Chapter 27 of 27 · 1057 words · ~5 min read

CHAPTER XXVII.

AFTERWARD.

It will not take many words to bring our narrative to a close. The sensation in Lakeview the next day, indeed, throughout the entire country, was tremendous. Here was a condemned man not guilty at all; a man whose name had never once been connected with the murder had done the deed, and he was already dead. The newspapers printed long comments upon the case, and published sharp editorials on the instability of circumstantial evidence, and in every store and public place the case was vigorously discussed.

There was one man who was thoroughly disgusted with both the news and himself, and that was Jack Hull. He had woven an elaborate web about Henry Cross, and that was brushed aside as a broom might clear away the web of a spider.

He tried to reason the matter in a way to lighten the cloud of contempt which he felt he had brought upon himself, but public feeling had gone over to Cross in a great tidal wave. Even the prosecuting attorney would not listen to him, and he never learned the true significance of the slip of paper he had found addressed to Maud Willowby.

Henry Cross himself could not, at first, realize his good fortune. He had spent days in his narrow cell, waiting for his sentence, which he knew could be but one thing; and when they threw open the door, and said that a man had confessed the murder, and he would be free just as soon as the necessary papers could be signed, he sat like one dazed, refusing, at first, to believe that his ears had not deceived him.

There was no trouble in bringing forth evidence against Dick Harding, now that he had confessed. Half a dozen people remembered him at the race track; and one man had seen Chesterbrook thrash him with a carriage whip; and still another had seen him in the vicinity of the bachelor apartments on the morning of the murder. All these things strengthened the confession, until it stood as it was meant to stand.

On the day after his release, Henry Cross received a note from Maud Willowby.

“I am glad, from the bottom of my heart, that you are free,” she wrote. “Some day I mean to tell you all--but not now.”

His heart leaped with pain when he thought how he had sometimes thought she might be guilty. He went up to the Willowby mansion a week later, but found that the colonel and his daughter had gone South, and would not be back until the following spring. Later on he heard that they had taken Violet Harding with them, and also a little boy, whom nobody seemed to know.

Cross tried to settle down to work on the proposed new railroad line, but that seemed irksome. He tried it for two weeks, and then gave it up.
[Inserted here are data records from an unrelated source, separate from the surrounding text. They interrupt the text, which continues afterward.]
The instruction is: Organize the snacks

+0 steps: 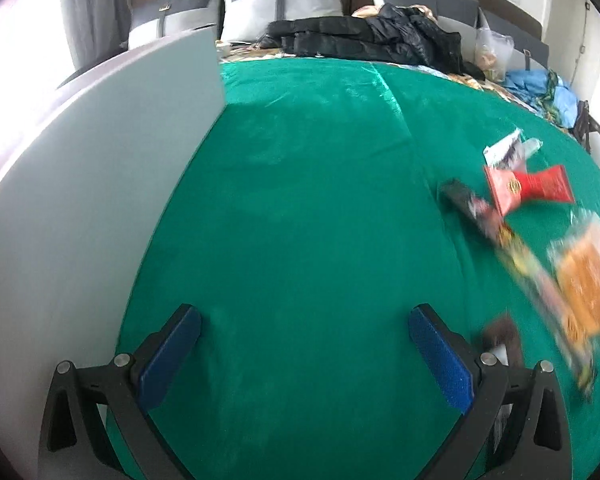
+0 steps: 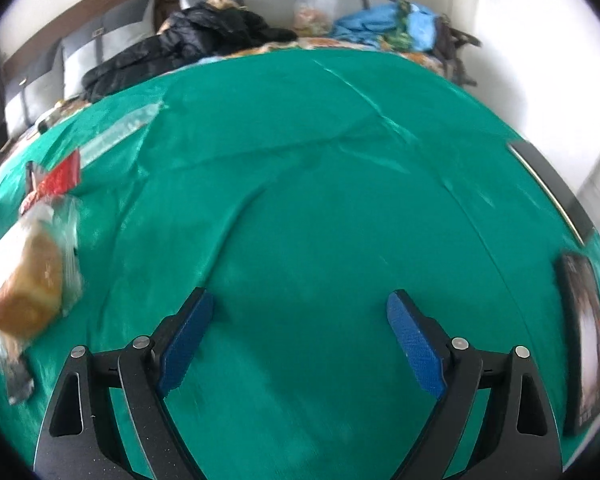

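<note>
Snacks lie on a green cloth (image 1: 300, 184). In the left wrist view, at the right, are a red packet (image 1: 528, 188), a white and black wrapper (image 1: 508, 150), a long dark bar (image 1: 480, 212) and a bagged bread loaf (image 1: 588, 280), all blurred. My left gripper (image 1: 304, 320) is open and empty over bare cloth, left of the snacks. In the right wrist view the bread loaf (image 2: 32, 276) and red packet (image 2: 60, 178) lie at the left. My right gripper (image 2: 300, 308) is open and empty over bare cloth.
A grey-white board or box (image 1: 100, 184) stands at the left of the left wrist view. A black jacket (image 1: 364, 36), pillows (image 1: 284, 8) and a blue bag (image 2: 384, 24) lie at the back. A dark flat tray (image 2: 584, 340) lies at the right.
</note>
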Available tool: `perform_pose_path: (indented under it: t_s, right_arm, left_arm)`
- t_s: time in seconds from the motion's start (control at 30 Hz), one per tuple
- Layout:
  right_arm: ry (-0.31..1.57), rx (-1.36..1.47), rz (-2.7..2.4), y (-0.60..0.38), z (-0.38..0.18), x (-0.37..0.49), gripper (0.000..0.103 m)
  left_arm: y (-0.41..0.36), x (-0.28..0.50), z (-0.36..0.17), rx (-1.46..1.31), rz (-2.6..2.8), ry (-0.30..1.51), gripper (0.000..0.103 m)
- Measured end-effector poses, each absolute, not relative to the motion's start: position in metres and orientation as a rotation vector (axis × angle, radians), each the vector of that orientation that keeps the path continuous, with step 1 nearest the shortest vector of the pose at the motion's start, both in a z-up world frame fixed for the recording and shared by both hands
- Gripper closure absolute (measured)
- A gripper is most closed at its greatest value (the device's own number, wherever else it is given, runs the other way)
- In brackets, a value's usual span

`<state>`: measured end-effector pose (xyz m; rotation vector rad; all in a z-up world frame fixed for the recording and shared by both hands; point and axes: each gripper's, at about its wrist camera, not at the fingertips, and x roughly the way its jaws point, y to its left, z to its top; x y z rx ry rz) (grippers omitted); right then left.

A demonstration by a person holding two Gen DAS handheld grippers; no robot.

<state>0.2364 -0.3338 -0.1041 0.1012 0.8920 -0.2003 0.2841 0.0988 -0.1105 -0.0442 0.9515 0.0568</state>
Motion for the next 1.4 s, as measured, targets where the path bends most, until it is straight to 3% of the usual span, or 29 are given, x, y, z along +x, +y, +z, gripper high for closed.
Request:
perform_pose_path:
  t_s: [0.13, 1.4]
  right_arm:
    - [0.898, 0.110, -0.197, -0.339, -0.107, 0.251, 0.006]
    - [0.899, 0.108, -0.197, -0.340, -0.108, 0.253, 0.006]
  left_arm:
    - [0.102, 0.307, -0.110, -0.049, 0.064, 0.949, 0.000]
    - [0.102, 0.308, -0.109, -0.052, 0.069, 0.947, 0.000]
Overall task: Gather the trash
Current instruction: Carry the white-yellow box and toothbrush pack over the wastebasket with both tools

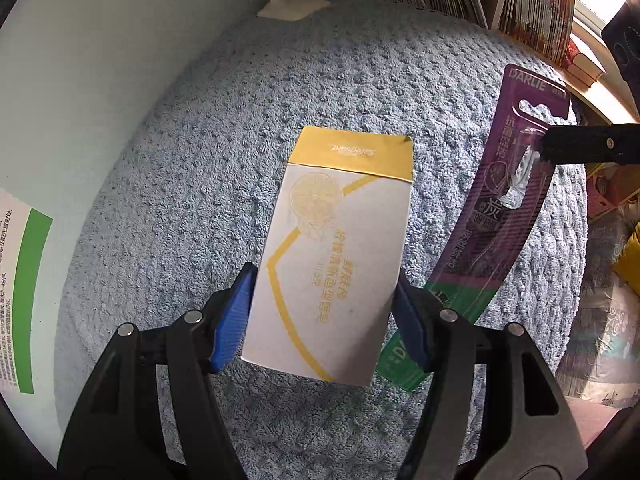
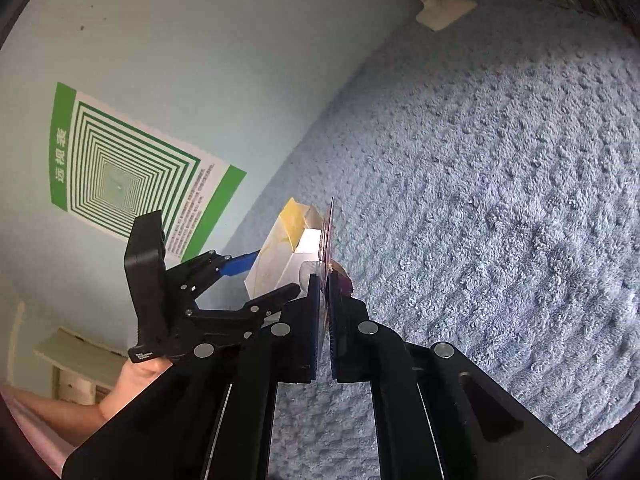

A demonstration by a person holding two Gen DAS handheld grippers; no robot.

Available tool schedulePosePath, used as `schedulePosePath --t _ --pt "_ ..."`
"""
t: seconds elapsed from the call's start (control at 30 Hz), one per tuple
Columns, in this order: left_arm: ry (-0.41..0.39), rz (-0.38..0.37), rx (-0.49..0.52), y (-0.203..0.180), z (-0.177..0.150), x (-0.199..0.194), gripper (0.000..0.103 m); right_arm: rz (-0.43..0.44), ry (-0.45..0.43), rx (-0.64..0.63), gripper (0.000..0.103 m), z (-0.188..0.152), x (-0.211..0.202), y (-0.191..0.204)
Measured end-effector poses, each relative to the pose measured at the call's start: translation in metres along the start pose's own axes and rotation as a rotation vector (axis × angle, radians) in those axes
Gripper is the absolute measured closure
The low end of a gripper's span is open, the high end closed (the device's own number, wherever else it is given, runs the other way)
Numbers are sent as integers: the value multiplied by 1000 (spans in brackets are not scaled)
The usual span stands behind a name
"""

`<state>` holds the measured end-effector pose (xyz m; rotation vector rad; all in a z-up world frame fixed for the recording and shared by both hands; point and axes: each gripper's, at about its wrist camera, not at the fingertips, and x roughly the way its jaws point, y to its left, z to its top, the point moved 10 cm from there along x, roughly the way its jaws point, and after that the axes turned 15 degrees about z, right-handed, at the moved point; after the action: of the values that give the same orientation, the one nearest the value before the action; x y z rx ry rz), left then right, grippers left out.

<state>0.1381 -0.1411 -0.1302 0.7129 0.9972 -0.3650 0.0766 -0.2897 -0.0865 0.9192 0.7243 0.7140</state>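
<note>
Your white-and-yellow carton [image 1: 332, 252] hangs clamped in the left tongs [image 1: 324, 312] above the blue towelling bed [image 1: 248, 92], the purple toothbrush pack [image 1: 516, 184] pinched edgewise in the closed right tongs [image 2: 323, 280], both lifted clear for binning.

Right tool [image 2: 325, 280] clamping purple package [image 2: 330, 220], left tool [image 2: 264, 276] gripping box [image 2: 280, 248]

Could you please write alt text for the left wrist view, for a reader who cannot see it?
The left gripper clamps a white and yellow carton between its blue pads above a blue textured blanket. To the right, the right gripper's black tip pinches a purple toothbrush blister pack, with bookshelves beyond.
</note>
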Motion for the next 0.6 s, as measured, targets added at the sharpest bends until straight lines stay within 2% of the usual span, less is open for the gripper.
schedulePosePath --t 0.27,0.6 --pt "-37 22 -4 -21 4 -32 41 10 -67 -68 98 -1 -80 27" --pt "-92 17 37 -65 17 -68 41 -33 -170 -93 98 -19 -208 31"
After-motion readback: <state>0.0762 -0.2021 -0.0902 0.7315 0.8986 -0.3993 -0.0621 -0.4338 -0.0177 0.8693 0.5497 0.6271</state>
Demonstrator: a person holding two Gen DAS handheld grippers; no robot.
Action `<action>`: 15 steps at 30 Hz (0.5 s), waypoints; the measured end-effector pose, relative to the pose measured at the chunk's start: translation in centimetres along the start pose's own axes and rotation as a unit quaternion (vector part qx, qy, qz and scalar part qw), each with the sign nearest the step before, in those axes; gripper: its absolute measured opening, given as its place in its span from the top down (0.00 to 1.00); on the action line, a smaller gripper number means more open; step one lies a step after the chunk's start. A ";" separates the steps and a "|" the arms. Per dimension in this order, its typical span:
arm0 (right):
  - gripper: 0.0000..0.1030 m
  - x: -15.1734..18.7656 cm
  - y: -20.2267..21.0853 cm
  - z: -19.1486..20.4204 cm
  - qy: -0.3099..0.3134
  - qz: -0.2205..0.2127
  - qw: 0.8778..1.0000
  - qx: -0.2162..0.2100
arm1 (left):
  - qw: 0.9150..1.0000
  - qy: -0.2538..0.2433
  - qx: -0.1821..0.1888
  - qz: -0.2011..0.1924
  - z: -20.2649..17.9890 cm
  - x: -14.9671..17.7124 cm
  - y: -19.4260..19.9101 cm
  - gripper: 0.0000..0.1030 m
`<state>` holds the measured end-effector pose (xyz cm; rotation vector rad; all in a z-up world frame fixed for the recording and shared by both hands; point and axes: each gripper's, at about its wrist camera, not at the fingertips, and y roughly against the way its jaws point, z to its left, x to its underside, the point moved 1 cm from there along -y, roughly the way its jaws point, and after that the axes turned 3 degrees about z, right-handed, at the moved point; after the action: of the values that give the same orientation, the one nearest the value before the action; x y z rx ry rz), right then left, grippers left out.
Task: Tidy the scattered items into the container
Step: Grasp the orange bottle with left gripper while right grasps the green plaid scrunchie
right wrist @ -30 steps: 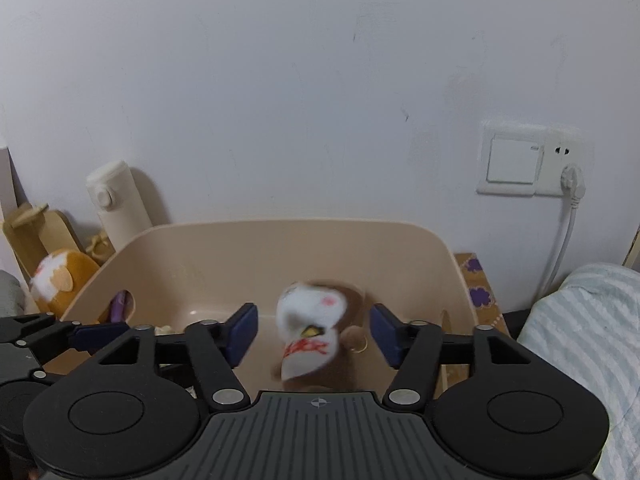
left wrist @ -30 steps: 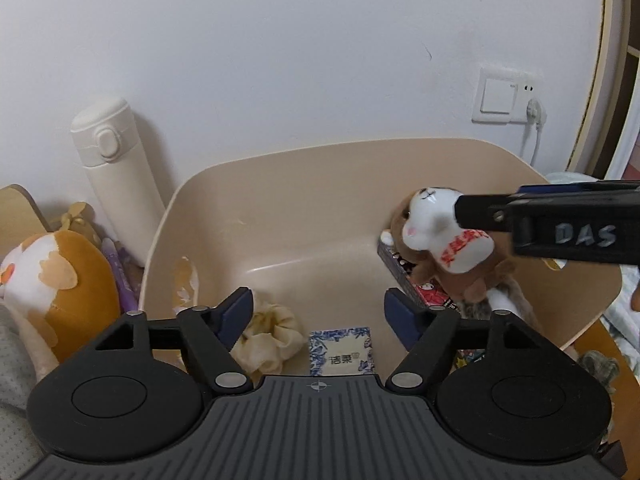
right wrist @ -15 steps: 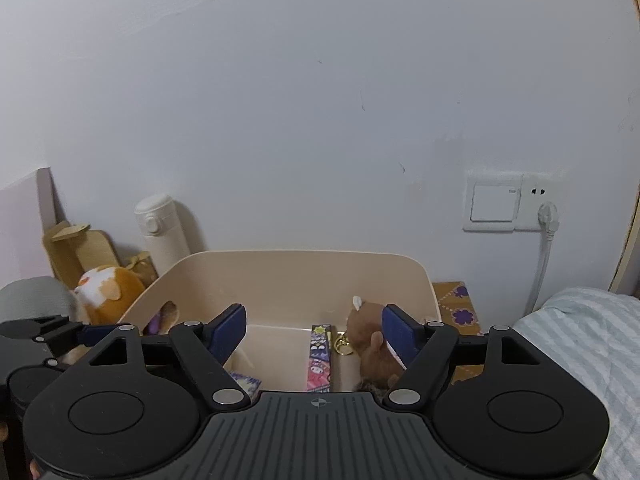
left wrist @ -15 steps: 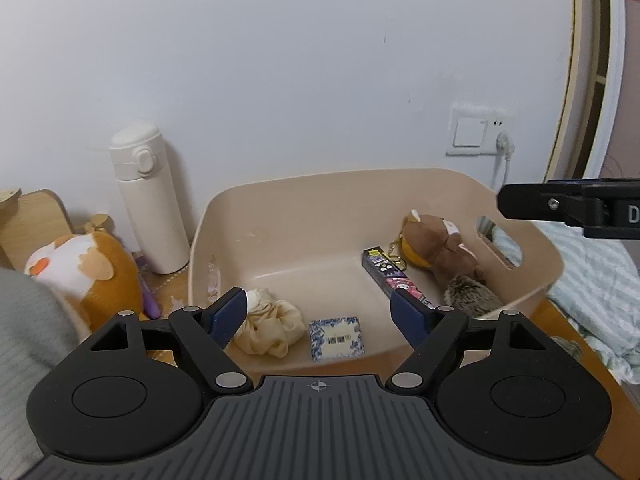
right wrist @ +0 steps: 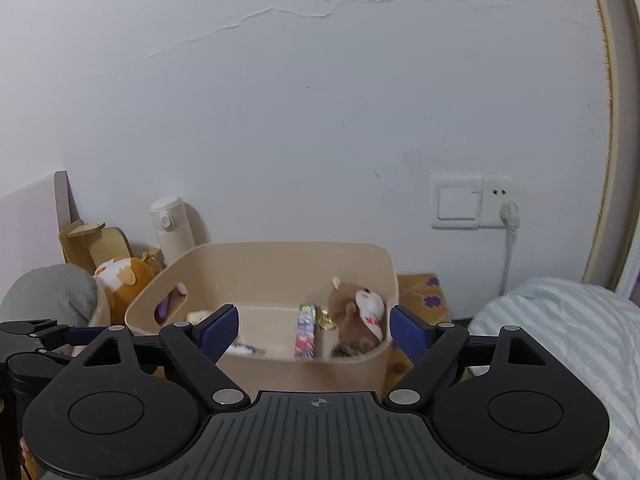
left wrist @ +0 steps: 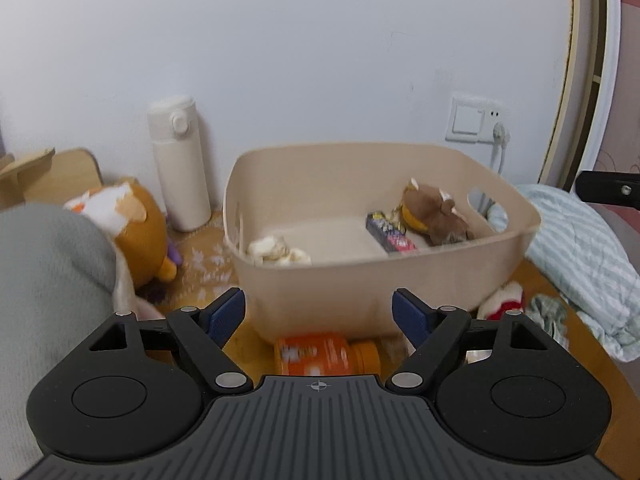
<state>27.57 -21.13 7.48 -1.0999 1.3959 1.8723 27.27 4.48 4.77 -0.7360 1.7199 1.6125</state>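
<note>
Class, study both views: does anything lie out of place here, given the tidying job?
Yes. An orange bottle lies on its side on the table just outside the beige container, and a small red and white plush sits beside its right corner, not inside.

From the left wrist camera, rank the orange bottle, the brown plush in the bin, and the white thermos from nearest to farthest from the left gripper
1. orange bottle, lying just ahead of the left gripper, before the bin.
2. brown plush, inside the bin, right.
3. white thermos, by the wall, left.
</note>
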 end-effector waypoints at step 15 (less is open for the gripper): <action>0.16 7.7 -1.2 -4.9 -0.039 0.068 0.995 0.058 | 0.997 0.054 -0.018 0.052 0.1 4.6 -3.3 0.20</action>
<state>26.02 -25.71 -0.33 -0.8862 1.5477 1.8787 27.01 4.50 -0.91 -0.7753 1.8361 1.7059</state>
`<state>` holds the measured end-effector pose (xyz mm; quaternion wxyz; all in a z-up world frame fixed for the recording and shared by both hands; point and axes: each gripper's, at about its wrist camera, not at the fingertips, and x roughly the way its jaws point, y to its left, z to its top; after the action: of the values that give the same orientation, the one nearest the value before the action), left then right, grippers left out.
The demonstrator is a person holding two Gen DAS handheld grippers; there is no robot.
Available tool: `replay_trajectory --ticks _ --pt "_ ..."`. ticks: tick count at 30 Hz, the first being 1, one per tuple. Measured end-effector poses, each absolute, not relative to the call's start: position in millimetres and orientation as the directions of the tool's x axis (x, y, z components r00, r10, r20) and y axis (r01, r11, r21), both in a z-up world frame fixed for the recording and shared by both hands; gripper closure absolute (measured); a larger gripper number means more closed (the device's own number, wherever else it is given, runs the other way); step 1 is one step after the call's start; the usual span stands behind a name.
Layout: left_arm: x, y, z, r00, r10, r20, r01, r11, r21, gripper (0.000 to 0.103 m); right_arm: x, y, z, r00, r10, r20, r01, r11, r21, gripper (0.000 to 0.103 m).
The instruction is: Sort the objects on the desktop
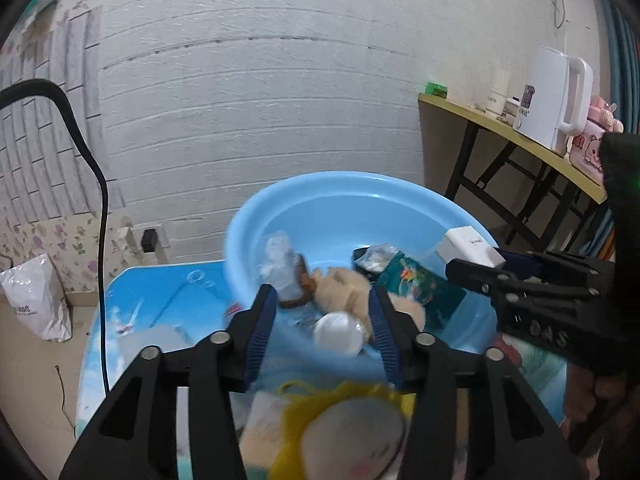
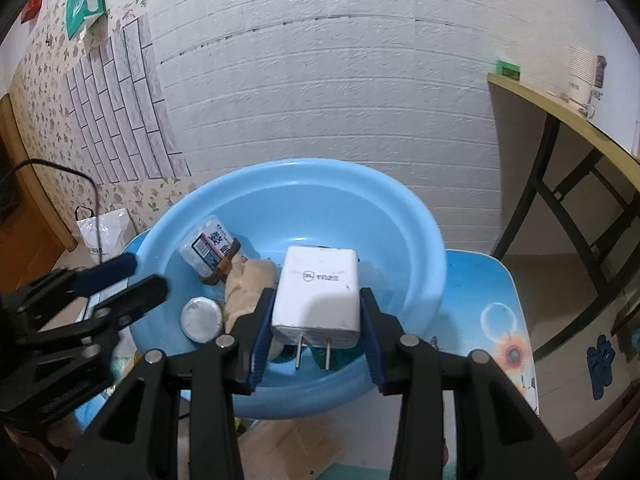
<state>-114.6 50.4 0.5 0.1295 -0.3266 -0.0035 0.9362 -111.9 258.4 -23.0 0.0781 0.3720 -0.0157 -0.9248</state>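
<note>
R gripper (image 2: 316, 312) fingers clamped on white charger (image 2: 316, 288), prongs toward cam, held over blue basin (image 2: 424, 248), prob. for drop-in. L gripper (image 1: 322, 312) fingers apart, empty, above basin w/ items already in.

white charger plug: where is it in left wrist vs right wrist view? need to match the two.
Left wrist: white charger sits right of centre, clamped in the right tool, above the basin's right rim.
Right wrist: white charger is centre frame, prongs down, over the basin.
Shared landmark: blue basin.
</note>
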Motion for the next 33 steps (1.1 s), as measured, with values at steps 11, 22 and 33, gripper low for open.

Three days later he, too, went South, after having been very particular to worry Nancy Motley into giving him Maud’s address.

The two met in an orange grove in Florida, and while Violet Harding went off with little Roy, and the colonel dozed away in an easy-chair on the veranda, numerous explanations ensued, which must have been entirely satisfactory to both parties, for when they came back from a long stroll beneath the palms it was arm in arm--heart to heart--and each face was beaming with smiles.

“Yes,” Maud was saying, “Violet is to stay with me as a sort of companion. She has had a good education, and I have induced her to become Roy’s teacher. He has been much neglected, and needs some one to help him along constantly.”

“And I’ll take a hand at that, too,” was the reply of Henry Cross. “Oh, we’ll all get along famously when you and I are----”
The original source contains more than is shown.